“The Pope is a cuckoo who gobbles the eggs of his Church and vomits the Cardinals.”[726]

It is not surprising that in Luther’s conversations on non-theological, i.e. on secular subjects, similar and even more offensive expressions occur.

He thinks that we “feed on the bowels of the peasants,” for they “expel the stones” which produce the trees which produce the fruit on which we feed.[727]—He has a joke at the expense of an unlearned man who had mistaken the Latin equivalent of the German word “Kunst” for a common German term: “Wenn man eynem auff die Kunst küsset so bescheist er sich.”[728]

Speaking of women who had the impertinence to wish for a share in the government, he says: “The ‘Furtzlecher’ want to rule and we suffer for it; they really should be making cheese and milking the cows.”[729] Elsewhere he says to the preachers: “We never seek to please anybody nor to make our mouth the ‘Arschloch’ of another.”[730]

“Those who now grudge the preachers of the Word their bread will persecute us until we end by disgracing ourselves. Then ... ‘adorabunt nostra stercora.’” By a natural transition of ideas he goes on to say: “They will be glad to get rid of us, and we shall be glad to be out of them. We are as ready to part as ‘ein reiffer Dreck und ein weit Arssloch.’”[731]—“Rather than let them have such a work [732]

“The lawyers scream [when we appropriate Church property]: ‘Sunt bona ecclesiae!’ ... Yes [I say], but where are we to get our bread? ‘We leave you to see to that,’ they say. Yes, the devil may thank them for that. We theologians have no worse enemies than the lawyers.... We here condemn all jurists, even the pious ones, for they do not know what ‘ecclesia’ means.... If a jurist wishes to dispute with you about this, say to him: ‘Listen, my good fellow, on this subject no lawyer should speak till he hears a sow s——, then he must say: ‘Thank you, Granny dear, it is long since I listened to a sermon.’”[733]

After the above there is no need of giving further instances of the kind of language with which opponents within his fold had to put up from Luther.
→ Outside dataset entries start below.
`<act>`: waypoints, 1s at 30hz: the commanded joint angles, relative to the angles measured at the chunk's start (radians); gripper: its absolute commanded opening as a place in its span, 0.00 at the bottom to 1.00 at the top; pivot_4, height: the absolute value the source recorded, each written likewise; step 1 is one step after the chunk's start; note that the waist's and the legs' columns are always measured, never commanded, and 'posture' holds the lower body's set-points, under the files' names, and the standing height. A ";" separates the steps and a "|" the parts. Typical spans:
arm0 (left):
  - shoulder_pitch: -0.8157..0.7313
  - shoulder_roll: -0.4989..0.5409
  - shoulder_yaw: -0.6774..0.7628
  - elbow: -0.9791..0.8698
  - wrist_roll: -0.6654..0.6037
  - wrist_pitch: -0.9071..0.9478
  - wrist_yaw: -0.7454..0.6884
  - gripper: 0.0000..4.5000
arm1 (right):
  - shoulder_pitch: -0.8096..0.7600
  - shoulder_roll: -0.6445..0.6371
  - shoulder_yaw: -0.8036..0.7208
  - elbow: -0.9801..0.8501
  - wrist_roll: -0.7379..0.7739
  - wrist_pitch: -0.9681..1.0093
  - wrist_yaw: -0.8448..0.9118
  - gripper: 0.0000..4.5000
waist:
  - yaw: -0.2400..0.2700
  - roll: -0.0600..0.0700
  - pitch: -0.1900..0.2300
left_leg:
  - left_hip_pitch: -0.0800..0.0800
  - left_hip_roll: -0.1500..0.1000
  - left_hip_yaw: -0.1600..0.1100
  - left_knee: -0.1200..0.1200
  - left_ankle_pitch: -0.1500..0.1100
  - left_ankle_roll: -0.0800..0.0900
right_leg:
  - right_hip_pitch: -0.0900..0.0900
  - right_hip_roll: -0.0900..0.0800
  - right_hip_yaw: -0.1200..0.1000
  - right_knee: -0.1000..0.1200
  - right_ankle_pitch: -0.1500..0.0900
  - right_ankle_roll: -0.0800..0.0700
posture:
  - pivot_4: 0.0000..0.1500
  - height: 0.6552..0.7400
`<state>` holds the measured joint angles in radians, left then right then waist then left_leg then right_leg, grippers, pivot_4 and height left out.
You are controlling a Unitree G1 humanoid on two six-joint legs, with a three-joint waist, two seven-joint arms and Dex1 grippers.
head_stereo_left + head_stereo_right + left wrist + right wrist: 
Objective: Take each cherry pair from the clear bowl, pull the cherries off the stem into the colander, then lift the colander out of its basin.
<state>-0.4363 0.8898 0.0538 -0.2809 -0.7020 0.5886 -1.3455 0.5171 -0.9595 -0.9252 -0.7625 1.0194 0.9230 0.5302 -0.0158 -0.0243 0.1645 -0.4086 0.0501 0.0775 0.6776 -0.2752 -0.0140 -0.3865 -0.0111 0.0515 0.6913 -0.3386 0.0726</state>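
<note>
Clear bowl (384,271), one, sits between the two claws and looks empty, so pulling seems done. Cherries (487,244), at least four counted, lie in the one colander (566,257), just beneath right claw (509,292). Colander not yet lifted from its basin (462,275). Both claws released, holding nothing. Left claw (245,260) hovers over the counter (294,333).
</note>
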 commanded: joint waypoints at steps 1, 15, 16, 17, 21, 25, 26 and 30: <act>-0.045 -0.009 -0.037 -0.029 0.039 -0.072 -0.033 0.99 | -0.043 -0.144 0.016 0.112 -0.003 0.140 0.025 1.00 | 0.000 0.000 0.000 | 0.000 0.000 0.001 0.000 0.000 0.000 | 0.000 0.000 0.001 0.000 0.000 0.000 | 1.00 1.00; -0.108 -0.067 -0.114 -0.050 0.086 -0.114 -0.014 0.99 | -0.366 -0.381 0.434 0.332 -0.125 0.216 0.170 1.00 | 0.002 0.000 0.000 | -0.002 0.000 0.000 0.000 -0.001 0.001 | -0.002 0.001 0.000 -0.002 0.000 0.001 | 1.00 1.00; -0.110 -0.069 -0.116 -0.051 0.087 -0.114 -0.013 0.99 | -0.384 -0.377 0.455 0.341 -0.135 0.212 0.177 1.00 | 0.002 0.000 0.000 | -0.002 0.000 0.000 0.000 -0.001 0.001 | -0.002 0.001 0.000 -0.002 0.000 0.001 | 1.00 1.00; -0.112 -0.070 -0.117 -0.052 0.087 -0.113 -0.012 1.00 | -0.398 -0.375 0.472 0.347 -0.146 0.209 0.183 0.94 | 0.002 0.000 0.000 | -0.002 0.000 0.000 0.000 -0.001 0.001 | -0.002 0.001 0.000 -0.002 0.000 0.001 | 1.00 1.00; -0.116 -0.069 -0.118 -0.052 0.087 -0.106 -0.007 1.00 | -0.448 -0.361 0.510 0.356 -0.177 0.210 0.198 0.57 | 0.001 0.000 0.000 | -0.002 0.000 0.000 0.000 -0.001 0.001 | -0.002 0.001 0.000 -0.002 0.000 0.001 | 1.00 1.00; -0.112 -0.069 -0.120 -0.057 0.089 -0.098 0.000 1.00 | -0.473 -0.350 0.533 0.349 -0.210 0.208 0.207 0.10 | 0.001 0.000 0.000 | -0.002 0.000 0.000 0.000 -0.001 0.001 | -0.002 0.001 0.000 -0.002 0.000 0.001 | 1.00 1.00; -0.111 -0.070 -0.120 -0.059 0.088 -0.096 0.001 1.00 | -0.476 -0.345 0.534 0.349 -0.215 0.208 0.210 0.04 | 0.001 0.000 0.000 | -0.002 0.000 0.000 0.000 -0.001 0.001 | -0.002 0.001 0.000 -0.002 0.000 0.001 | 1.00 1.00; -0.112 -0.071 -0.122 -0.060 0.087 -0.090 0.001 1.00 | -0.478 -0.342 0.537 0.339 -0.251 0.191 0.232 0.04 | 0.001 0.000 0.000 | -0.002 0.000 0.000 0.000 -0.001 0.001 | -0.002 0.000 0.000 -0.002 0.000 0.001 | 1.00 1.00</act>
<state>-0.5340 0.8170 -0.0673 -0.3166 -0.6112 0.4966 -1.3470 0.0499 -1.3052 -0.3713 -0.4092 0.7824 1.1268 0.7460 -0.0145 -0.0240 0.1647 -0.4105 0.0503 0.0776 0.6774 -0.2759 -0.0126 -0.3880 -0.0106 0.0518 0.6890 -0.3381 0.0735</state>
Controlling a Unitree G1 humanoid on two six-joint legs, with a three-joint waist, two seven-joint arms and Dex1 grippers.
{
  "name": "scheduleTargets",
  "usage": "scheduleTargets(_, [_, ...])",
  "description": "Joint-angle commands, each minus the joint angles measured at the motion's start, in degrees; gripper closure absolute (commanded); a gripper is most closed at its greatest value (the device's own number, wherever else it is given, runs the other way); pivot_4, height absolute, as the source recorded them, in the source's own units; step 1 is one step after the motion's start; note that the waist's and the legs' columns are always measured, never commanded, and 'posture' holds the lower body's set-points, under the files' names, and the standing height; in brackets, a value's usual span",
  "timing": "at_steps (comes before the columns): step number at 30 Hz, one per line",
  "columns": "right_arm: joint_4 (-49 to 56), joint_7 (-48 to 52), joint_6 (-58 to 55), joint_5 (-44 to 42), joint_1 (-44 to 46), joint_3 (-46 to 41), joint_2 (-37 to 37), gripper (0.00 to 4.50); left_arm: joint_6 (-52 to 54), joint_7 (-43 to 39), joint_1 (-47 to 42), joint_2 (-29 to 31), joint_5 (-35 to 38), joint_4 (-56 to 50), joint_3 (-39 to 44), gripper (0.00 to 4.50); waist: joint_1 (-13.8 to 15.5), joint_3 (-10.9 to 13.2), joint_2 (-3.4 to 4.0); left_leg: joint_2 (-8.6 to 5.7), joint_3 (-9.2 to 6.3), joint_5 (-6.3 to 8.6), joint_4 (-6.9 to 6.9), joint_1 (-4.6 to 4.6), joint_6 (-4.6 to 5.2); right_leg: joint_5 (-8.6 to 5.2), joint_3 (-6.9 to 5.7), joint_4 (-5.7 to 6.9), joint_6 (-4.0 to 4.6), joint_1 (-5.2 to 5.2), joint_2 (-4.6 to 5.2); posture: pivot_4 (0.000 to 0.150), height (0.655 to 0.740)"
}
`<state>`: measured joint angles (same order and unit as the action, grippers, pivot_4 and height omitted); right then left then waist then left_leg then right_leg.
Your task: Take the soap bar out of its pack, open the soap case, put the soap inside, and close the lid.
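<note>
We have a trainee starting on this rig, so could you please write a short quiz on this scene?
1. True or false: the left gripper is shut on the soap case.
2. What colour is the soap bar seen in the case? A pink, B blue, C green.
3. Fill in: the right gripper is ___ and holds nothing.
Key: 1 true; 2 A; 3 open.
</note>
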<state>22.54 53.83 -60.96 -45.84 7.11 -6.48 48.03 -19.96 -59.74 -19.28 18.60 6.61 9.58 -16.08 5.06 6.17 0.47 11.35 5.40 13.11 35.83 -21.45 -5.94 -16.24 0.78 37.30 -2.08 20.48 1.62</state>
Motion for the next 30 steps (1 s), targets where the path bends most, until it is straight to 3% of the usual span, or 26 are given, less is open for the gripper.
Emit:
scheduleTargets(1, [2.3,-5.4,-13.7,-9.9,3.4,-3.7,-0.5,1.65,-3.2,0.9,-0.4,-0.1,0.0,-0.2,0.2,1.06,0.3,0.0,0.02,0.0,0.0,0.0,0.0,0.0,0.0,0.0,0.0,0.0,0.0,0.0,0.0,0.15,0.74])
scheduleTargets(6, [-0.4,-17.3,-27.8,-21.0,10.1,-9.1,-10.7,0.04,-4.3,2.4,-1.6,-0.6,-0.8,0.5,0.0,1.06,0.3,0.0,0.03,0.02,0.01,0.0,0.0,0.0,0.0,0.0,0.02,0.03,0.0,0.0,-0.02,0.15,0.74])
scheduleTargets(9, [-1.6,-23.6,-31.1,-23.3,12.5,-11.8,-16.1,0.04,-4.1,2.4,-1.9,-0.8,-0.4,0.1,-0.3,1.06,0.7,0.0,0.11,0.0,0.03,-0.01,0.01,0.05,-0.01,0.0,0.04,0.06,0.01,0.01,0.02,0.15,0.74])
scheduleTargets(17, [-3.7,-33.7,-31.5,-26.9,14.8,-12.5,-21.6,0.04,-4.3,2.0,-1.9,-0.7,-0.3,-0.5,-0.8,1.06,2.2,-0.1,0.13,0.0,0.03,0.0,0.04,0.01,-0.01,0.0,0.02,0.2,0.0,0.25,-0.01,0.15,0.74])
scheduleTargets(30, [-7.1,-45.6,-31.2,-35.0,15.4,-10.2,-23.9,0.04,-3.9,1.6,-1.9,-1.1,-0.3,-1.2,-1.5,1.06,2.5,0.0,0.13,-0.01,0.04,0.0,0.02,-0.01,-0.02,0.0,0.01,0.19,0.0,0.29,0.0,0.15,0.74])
It will suffice to mention the poem “De merda” with which he retaliated on the satirist Lemnius for some filthy verses,[734] and the following prediction to his Zwickau opponents: “When trouble befalls them, whenever it may be, they will ‘in die Hosen scheissen und ein solchen Gestanck anrichten’ that nobody will be able to tarry in their neighbourhood.”[735]

It is also difficult for us to tarry any longer over these texts, especially as in what follows we shall meet with others of a similar character.[736]

Not to do injustice to the general character of Luther’s Table-Talk, we must again lay stress on the fact, that very many of his evening conversations are of irreproachable propriety. We may peruse many pages of the notes without meeting anything in the least offensive, but much that is both fine and attractive. Events of the day, history, nature, politics or the Bible, form in turn the subject-matter of the Table-Talk, and much of what was said was true, witty and not seldom quite edifying.